Insgesamt fand ich es nicht fair, dass die anderen den Kontakt zu ihren Familien abbrechen mussten. Was ist daran schlimm?
„Bist du immer noch so aufgebracht?“, fragte Jo vorsichtig.
Ich überlegte kurz. „Nicht mehr. Ich bin überrascht davon, was du gefunden hast. Und wie du überhaupt auf die Idee kommen konntest, mir ausgerechnet in dieser Zeit einen Heiratseintrag zu machen.“
Er blickte zur Seite. „Das war der bestmögliche Augenblick, solange noch Ruhe herrscht.“, rechtfertigte er sich leise.
Da hatte er Recht. Doch das gab mir einen Einblick in seine ach so heiteren Hoffnungen.
„Denkt du wirklich, dass es so schlimm wird?“, fragte ich leicht empört.
„Und denkst du es denn nicht? Nach all dem, was wir schon wissen? Mat hat erzählt, dass weltweit Auserwählte verschwinden. Denkst du wirklich, dass die Antis einfach aufgeben werden? Ich halte das nämlich kaum für möglich. Wir sollten uns keine falschen Hoffnungen machen, sondern uns auf das Schlimmste vorbereiten, meinst du nicht auch?“
„Doch, Jo, selbstverständlich. Und ich will dich auch heiraten, aber... Jetzt? Es tut mir leid, aber ich weiß nicht recht... Das ist jetzt alles so kompliziert... Jo, es...“
Ich verstummte, als sich seine Arme von hinten um mich legten, er mich an sich drückte und seinen Kopf an den Meinen lehnte. Ich umfasste mit den Händen seine Arme und schloss erschöpft die Augen.

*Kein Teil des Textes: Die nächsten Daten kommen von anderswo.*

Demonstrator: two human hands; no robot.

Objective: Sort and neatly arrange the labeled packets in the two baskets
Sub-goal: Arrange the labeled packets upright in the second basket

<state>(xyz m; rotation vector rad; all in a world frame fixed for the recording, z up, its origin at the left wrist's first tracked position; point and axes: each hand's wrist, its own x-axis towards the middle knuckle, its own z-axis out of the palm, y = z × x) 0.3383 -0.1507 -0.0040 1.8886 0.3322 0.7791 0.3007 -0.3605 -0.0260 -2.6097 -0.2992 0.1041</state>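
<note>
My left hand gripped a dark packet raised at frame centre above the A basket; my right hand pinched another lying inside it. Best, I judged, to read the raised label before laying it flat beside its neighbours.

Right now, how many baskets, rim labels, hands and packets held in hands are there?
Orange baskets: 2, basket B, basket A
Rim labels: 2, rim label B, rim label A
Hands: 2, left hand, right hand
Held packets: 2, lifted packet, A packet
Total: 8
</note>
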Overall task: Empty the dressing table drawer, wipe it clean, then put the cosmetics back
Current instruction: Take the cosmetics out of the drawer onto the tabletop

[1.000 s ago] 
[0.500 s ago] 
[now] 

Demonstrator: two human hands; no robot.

„Nicht schlimm, Anna, nicht schlimm. Ich kann deine Sorgen verstehen.“, murmelte er ruhig und sanft.
„Danke.“, flüstere ich.

„Ihr wart ja schnell.“, wunderte sich Leo, als wir wieder in den Gemeinschaftsraum kamen.
„Na, Jo?“, lächelte Mat schief. „Ein Kuss und die Lage ist geklärt?“
„Halt die Klappe, Mat.“, schmunzelte ich.

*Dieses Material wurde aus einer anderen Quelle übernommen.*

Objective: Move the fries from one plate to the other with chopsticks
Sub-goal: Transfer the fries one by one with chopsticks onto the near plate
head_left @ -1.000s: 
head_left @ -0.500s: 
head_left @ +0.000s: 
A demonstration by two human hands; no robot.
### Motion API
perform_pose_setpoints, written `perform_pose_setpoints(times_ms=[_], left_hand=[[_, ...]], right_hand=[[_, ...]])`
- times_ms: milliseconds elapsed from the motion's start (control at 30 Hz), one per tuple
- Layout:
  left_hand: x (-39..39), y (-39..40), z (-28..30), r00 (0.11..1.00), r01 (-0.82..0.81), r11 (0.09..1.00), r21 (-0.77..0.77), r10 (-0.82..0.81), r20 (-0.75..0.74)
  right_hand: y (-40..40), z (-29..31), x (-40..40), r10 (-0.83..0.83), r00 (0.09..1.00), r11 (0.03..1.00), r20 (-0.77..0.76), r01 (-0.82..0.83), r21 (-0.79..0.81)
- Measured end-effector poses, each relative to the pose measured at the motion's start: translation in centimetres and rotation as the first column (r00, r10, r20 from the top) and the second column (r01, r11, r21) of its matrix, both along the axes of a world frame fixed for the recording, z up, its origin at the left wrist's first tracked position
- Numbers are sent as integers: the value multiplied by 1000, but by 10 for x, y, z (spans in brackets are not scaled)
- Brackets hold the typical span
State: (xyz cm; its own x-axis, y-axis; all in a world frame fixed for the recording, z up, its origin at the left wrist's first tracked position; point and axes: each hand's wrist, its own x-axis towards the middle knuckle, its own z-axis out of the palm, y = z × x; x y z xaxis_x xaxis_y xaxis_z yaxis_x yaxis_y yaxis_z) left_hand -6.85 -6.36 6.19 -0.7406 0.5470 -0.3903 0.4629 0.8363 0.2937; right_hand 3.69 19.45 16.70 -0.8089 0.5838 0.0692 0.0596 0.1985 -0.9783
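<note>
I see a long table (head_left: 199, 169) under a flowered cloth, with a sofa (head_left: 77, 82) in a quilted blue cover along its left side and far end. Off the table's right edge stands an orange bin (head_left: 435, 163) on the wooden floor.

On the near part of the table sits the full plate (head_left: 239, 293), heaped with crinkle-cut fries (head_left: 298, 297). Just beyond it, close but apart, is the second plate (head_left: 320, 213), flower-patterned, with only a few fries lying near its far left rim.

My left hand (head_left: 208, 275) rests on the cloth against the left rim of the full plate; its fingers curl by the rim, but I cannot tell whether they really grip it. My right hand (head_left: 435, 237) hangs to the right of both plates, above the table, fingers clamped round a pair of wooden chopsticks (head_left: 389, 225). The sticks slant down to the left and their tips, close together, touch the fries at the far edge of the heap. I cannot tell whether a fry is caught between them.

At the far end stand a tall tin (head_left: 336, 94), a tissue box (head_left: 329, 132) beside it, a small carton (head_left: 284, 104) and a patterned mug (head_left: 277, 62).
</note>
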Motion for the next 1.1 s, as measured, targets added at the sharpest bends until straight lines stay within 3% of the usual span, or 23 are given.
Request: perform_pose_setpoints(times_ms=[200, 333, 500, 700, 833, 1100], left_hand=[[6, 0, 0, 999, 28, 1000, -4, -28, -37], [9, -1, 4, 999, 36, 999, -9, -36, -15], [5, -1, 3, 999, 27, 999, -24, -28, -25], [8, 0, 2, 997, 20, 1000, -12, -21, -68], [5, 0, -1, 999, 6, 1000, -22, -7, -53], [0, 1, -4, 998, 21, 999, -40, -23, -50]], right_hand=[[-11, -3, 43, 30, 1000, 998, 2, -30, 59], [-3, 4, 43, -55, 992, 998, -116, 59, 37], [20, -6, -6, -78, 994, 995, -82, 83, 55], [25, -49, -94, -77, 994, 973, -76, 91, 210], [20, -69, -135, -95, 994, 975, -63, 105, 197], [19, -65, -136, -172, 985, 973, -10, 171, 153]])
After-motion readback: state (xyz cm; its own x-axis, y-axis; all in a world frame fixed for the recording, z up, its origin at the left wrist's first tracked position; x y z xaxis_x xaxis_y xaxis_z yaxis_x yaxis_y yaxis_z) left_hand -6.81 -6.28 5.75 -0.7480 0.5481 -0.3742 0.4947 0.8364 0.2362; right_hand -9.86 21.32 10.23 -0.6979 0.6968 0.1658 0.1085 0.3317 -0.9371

„Wir haben uns entschieden zu warten.“, klärte Jo alle auf.
Sie gaben ein enttäuschtes „Ohhh“ von sich.
„Ihr hättet meinen Vorschlag nehmen sollen.“, grinste Mat.
Iris und Leo verdrehten die Augen.
„Du hättest es hören sollen, Anna!“, schüttelte Jo lachend den Kopf.
Jetzt bekam ich aber Interesse.
„Was heißt hier 'hättest'?“, entgegnete Mat. „Als ob ich schon vergessen hab, was ich gesagt hatte! Ich wiederhole den Vorschlag extra für euch, Bell, Ebru und vor allem Anna.“
„Lieber nicht.“, murmelte Leo.
„Toni, Jo, Ely und du, Anna, solltet mitten zwischen Kisten mit Feuerwerk stehen -“
„Ich dachte, das sollten Heiratsanträge werden und kein Selbstmordversuch.“, unterbrach Ebru.
So wie alle anderen musste auch ich lachen.
„Ich bin noch nicht fertig!“, lenkte Mat die Aufmerksamkeit wieder auf sich. „Jo hätte euch alle in eine Schutzhülle gesteckt und Toni würde das Feuerwerk explodieren lassen. Stellt euch diese Aussicht vor!“
Ehm... Die Aussicht wäre ja bestimmt toll, aber... Würden wir nicht alle in die Luft fliegen? Also nein, danke, ich verzichte.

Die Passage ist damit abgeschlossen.